** WHAT TO PRODUCE **
Go through the listing below and gather every line with the word "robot".

====== SOURCE INFORMATION ======

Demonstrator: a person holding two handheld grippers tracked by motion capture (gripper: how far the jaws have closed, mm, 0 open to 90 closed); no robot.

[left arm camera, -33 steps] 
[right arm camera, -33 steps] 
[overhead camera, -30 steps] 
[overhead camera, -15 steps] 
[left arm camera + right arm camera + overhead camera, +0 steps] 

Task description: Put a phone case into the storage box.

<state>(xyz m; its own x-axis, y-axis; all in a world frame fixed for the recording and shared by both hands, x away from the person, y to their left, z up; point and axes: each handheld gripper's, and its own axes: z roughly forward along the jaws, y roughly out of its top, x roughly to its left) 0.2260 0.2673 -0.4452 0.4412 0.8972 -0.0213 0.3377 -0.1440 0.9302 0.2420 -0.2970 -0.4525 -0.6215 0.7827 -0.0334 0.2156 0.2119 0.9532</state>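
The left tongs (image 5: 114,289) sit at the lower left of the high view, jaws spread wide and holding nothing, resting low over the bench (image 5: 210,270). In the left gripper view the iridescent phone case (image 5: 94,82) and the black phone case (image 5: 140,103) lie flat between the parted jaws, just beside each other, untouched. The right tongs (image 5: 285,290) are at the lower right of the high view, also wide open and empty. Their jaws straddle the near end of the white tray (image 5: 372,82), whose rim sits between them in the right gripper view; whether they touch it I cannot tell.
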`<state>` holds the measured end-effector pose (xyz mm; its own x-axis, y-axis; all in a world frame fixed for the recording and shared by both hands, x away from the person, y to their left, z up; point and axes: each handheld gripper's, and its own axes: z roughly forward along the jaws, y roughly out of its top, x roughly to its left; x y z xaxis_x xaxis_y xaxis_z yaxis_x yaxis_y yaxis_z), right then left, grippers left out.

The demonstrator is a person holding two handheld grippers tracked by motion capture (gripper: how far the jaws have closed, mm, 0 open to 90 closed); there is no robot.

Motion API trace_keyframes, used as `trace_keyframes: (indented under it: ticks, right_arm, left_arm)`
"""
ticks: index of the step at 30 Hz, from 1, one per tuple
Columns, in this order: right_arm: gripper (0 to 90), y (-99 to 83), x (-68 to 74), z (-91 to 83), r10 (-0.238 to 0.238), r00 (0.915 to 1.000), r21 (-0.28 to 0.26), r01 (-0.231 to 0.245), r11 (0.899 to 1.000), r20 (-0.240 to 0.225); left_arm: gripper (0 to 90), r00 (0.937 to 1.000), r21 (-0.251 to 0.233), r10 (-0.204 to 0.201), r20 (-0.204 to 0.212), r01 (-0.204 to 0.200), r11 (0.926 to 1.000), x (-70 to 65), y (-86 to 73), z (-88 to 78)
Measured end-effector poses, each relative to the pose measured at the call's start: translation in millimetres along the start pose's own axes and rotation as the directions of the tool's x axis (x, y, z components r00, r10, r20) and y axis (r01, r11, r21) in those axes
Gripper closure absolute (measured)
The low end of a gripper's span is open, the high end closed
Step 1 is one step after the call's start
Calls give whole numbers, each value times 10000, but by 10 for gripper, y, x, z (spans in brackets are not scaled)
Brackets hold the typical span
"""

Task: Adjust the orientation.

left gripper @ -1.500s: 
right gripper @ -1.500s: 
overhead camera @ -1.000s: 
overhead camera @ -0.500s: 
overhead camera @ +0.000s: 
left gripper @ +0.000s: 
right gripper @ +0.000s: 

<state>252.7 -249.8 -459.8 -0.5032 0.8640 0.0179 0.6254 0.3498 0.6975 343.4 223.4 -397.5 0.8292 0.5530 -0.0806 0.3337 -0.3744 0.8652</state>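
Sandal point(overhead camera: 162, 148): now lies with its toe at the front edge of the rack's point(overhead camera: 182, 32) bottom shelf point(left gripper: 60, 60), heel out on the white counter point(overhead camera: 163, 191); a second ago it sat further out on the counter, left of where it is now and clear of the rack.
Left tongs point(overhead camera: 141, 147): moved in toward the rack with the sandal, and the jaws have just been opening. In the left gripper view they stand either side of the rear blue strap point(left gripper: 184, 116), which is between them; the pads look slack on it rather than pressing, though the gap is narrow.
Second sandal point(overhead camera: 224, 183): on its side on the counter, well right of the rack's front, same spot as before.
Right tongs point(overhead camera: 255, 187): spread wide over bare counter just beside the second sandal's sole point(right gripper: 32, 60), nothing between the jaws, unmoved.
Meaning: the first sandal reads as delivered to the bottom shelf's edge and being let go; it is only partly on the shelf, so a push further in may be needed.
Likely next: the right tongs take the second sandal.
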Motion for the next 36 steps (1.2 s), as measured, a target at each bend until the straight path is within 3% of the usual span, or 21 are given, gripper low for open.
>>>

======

** WRITTEN ANSWER **
Demonstrator: a person holding two handheld grippers tracked by motion capture (gripper: how far the jaws have closed, mm, 0 open to 90 closed); no robot.
The demonstrator is a person holding two handheld grippers tracked by motion capture (gripper: how far the jaws have closed, mm, 0 open to 90 closed); there is no robot.

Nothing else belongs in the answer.